Milk processors have raised their milk price forecasts this month following a 74% increase in the price for whole milk powder on the GlobalDairyTrade platform since early July.
Production has declined in key exporting nations like New Zealand, Australia and the European Union, and demand from major markets like China is picking up.
The Real Estate Institute Dairy Farm Index gained 1.7% in the three months to November compared to the three months to October and improved 4.1% compared to November 2015.
REINZ rural spokesman Brian Peacocke said the increased sales reflected improving conditions in the rural market, "but the predominant comment in the marketplace is that a mood of caution prevails."

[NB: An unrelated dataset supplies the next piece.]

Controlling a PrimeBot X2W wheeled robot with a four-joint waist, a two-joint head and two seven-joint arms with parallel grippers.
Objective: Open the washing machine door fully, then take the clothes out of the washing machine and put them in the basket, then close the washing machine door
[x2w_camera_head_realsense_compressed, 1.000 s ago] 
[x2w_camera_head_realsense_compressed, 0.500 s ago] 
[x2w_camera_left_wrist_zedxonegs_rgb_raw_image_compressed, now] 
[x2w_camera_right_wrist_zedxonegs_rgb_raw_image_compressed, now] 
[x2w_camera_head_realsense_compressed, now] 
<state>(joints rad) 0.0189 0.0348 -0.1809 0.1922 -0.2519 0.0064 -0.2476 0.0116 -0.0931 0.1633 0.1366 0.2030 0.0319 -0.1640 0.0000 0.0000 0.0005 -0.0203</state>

"This is evidenced by detailed pre-purchase due diligence investigations, and a level of concern amongst purchasers regarding volatility of income," Mr Peacocke said.
For the three months ending November, the median sale price per hectare for dairy farms was $47,385 and 45 properties sold, compared with $40,716 for the three months ending October.
Ten regions recorded increased sales volumes in the November quarter compared with the previous year, with Otago the highest, followed by Northland and Canterbury.
In Otago and Canterbury, dairy volumes were light but the finishing, grazing and arable sectors did better.
Grazing properties accounted for the largest number of sales at 36% in the three months to November, while finishing properties accounted for 24%, horticulture properties 16% and dairy properties 10%.
The four property types accounted for 85% of sales in the quarter.